> **Your goal**
Should a line below contain the word "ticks", report it.

> **Given data**
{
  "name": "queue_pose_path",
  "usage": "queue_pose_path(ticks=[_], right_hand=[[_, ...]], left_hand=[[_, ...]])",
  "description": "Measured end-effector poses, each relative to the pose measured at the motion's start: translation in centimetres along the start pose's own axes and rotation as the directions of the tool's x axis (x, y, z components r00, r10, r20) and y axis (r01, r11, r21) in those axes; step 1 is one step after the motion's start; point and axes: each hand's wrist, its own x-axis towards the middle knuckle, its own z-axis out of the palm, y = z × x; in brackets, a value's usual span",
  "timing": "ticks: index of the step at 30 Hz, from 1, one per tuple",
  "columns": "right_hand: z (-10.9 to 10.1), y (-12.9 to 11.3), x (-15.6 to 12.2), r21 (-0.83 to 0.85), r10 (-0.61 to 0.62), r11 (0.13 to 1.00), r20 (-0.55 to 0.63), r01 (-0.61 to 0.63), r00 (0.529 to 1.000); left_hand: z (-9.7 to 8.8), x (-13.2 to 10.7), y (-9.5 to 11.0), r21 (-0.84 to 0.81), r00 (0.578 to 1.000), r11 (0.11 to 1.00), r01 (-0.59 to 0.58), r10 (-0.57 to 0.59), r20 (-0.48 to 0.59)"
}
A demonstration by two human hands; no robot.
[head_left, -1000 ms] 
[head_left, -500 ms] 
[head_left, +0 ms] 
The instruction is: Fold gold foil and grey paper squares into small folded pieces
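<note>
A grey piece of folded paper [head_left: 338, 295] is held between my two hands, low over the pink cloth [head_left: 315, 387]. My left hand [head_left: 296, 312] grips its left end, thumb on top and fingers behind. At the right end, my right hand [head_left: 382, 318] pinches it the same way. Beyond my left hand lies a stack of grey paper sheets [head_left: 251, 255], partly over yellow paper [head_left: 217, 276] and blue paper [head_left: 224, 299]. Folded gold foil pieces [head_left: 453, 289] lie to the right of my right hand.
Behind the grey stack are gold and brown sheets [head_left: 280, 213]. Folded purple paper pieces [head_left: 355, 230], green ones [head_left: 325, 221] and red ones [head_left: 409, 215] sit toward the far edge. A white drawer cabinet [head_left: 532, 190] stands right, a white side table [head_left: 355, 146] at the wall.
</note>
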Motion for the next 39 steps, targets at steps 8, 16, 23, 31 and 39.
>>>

> **Problem solution**
  "usage": "queue_pose_path(ticks=[_], right_hand=[[_, ...]], left_hand=[[_, ...]])",
  "timing": "ticks: index of the step at 30 Hz, from 1, one per tuple",

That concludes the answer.